Source code for mirdata.datasets.da_tacos

# -*- coding: utf-8 -*-
"""Da-TACOS Dataset Loader

.. admonition:: Dataset Info
    :class: dropdown

    Da-TACOS: a dataset for cover song identification and understanding. It contains two subsets, 
    namely the benchmark subset (for benchmarking cover song identification systems) and the cover 
    analysis subset (for analyzing the links among cover songs), with pre-extracted features and 
    metadata for 15,000 and 10,000 songs, respectively. The annotations included in the metadata 
    are obtained with the API of SecondHandSongs.com. All audio files we use to extract features 
    are encoded in MP3 format and their sample rate is 44.1 kHz. Da-TACOS does not contain any 
    audio files. For the results of our analyses on modifiable musical characteristics using the 
    cover analysis subset and our initial benchmarking of 7 state-of-the-art cover song identification 
    algorithms on the benchmark subset, you can look at our publication.

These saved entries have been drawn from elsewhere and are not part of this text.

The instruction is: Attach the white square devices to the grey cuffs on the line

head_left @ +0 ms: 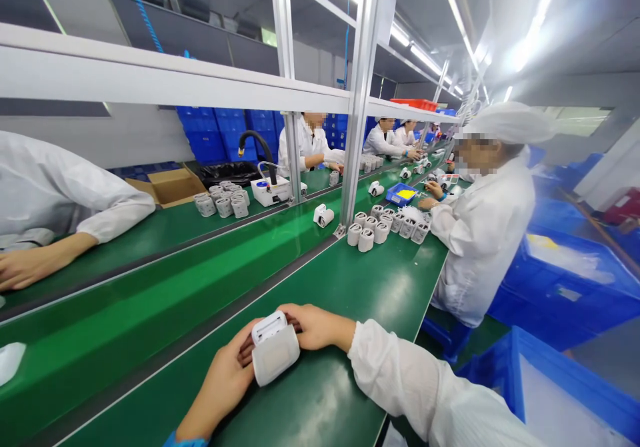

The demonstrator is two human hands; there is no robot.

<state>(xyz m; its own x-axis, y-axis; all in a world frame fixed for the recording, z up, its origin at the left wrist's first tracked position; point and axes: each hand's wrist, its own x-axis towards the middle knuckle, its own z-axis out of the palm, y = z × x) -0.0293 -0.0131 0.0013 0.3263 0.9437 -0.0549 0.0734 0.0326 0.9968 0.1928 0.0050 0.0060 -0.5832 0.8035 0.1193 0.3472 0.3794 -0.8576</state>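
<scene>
A white device with a light grey cuff [276, 357] is held between my two hands, low over the green table [320, 394]. My left hand [227, 374] wraps the device's left side, its fingers partly hidden behind it. On the other side, my right hand [315, 327] grips the upper right edge, with some fingertips out of sight behind the device. The white part of the device faces up and shows a slot; the grey cuff hangs toward me.
A green conveyor [200, 254] runs diagonally past the table, carrying a white device [323, 216]. Rolled grey cuffs [367, 239] stand farther along the table near a metal post [357, 100]. A co-worker [493, 214] sits at the right, beside blue bins [570, 287].
</scene>
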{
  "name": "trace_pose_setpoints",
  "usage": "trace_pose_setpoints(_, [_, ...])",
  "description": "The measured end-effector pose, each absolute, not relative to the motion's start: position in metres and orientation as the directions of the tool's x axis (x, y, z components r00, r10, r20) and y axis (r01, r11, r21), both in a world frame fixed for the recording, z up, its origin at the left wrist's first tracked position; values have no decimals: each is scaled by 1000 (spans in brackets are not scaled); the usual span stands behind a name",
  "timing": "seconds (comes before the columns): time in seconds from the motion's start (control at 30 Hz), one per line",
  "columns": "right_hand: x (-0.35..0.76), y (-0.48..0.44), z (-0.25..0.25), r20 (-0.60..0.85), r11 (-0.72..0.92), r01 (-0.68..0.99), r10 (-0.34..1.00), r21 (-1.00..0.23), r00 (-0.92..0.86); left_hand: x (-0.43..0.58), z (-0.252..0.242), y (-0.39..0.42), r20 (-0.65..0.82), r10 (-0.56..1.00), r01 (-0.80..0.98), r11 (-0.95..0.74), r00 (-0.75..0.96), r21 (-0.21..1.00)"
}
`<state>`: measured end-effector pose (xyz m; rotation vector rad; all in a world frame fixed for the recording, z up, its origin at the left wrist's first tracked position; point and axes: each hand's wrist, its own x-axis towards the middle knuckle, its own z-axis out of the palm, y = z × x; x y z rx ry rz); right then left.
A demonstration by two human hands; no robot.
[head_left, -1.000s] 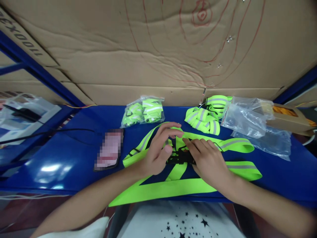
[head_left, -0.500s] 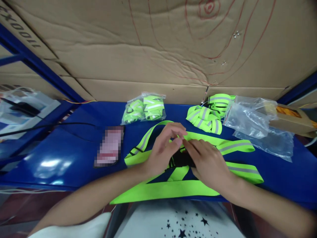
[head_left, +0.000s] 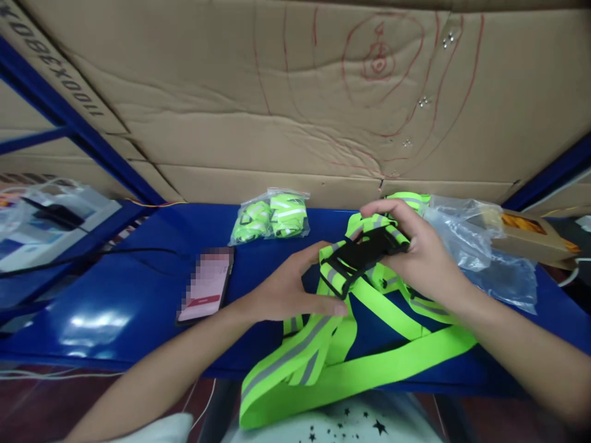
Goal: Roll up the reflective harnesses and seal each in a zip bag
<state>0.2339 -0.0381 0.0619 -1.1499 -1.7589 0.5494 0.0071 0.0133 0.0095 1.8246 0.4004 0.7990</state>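
Observation:
A neon green reflective strap vest (head_left: 323, 363) is lifted off the blue table (head_left: 138, 289), its loops hanging over the near edge. My right hand (head_left: 425, 258) is closed around the vest's black plastic buckle (head_left: 362, 255), held above the table. My left hand (head_left: 289, 289) grips the gathered green straps just below and left of the buckle, thumb stretched along them.
A phone (head_left: 207, 286) lies left of my hands. Two bagged folded vests (head_left: 270, 216) sit at the back centre. Loose folded vests (head_left: 406, 200) and clear plastic bags (head_left: 480, 246) lie back right, beside a cardboard box (head_left: 530, 237). Cardboard sheets (head_left: 295, 104) wall the back.
The vest lay spread flat with both hands at the buckle; now both hands have gathered the straps and raised the buckle up and to the right off the table.

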Motion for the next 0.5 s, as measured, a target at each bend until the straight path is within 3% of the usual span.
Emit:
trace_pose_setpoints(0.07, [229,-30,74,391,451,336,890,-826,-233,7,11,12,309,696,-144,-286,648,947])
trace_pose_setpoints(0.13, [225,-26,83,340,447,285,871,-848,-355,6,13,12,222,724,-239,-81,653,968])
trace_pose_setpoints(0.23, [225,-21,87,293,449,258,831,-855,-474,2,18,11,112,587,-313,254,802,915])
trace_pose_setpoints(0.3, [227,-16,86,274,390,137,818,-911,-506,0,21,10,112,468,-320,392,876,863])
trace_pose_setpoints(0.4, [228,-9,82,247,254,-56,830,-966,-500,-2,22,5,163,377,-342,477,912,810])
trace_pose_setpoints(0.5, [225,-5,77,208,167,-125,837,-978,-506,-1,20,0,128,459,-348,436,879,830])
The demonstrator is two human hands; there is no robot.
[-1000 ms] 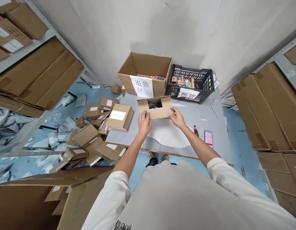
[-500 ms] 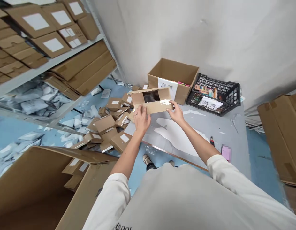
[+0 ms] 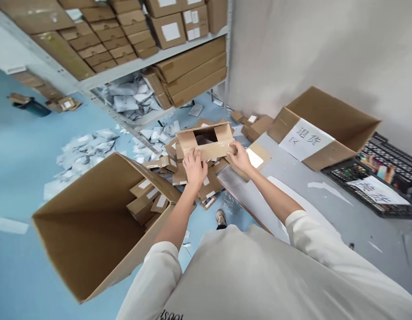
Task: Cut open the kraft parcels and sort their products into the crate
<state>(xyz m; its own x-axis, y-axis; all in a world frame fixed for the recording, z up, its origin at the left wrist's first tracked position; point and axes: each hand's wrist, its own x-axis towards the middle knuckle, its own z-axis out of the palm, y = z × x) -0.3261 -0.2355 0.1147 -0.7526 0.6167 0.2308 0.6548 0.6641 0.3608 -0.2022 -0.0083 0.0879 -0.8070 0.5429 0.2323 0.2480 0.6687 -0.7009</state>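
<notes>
Between my two hands is a small cardboard box (image 3: 210,151), its top flaps partly parted over a dark gap. My left hand (image 3: 194,168) grips its near left side, the fingers on the front panel. My right hand (image 3: 239,158) pinches the right end, where shiny tape shows. Below and around the held box lie several small labelled cartons (image 3: 209,186) in a heap. Just right of my right hand, a flat carton with a white label (image 3: 255,158) rests on the table corner. What is inside the held box cannot be made out.
A large open carton (image 3: 92,231) with small boxes inside stands at my left. On the grey table (image 3: 292,178) are an open box with a paper sign (image 3: 307,138) and a black crate (image 3: 366,178). Shelves (image 3: 152,62) hold boxes; grey parcels (image 3: 82,155) cover the floor.
My view and body have turned left, away from the table, toward the heap and the large carton. Both hands keep hold of the small box throughout.
</notes>
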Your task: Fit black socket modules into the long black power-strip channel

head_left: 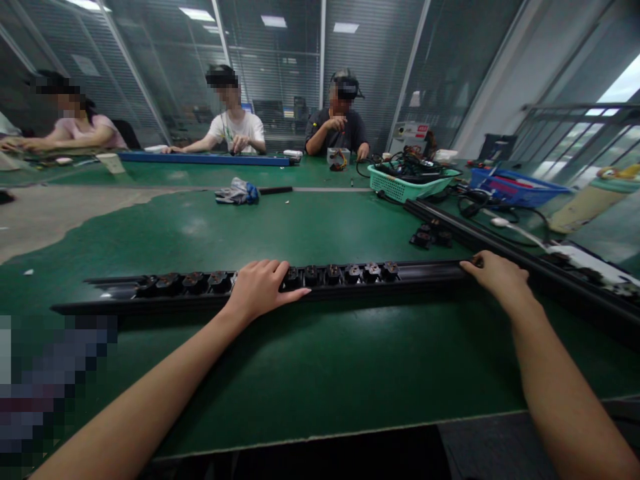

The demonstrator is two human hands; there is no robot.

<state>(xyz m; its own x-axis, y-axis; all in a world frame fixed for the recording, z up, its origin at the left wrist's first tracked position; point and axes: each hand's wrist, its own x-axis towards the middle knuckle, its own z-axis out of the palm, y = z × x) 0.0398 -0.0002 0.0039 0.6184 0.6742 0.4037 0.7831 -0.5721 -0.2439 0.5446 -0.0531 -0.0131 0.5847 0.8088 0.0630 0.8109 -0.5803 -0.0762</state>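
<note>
A long black channel (430, 272) lies across the green table in front of me. A row of black socket modules (333, 273) sits in it, spread over its left and middle parts. My left hand (261, 285) is laid over the row, its fingers bent over the far side and its thumb along the near edge, covering some of the sockets. At the channel's right end, my right hand (500, 277) is closed with thumb and fingers together. Something small and dark shows at its fingertips, too covered to tell whether it is a socket or the channel's end.
Another black channel (470, 233) runs diagonally at the right, beside loose black sockets (430, 235). Behind are a green basket (400, 190) of cables, a blue basket (520, 190) and a glove (237, 191). Several people sit across the table, one at a blue bar (200, 159).
</note>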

    For organizing the data, we use the structure of SecondHandSongs where each song is called a 
    ‘performance’, and each clique (cover group) is called a ‘work’. Based on this, the file names 
    of the songs are their unique performance IDs (PID, e.g. P_22), and their labels with respect 
    to their cliques are their work IDs (WID, e.g. W_14).

    Metadata for each song includes:

        - performance title
        - performance artist
        - work title
        - work artist
        - release year
        - SecondHandSongs.com performance ID
        - SecondHandSongs.com work ID
        - whether the song is instrumental or not

    In addition, we matched the original metadata with MusicBrainz to obtain MusicBrainz ID (MBID),
    song length and genre/style tags. We would like to note that MusicBrainz related information is
    not available for all the songs in Da-TACOS, and since we used just our metadata for matching,
    we include all possible MBIDs for a particular songs.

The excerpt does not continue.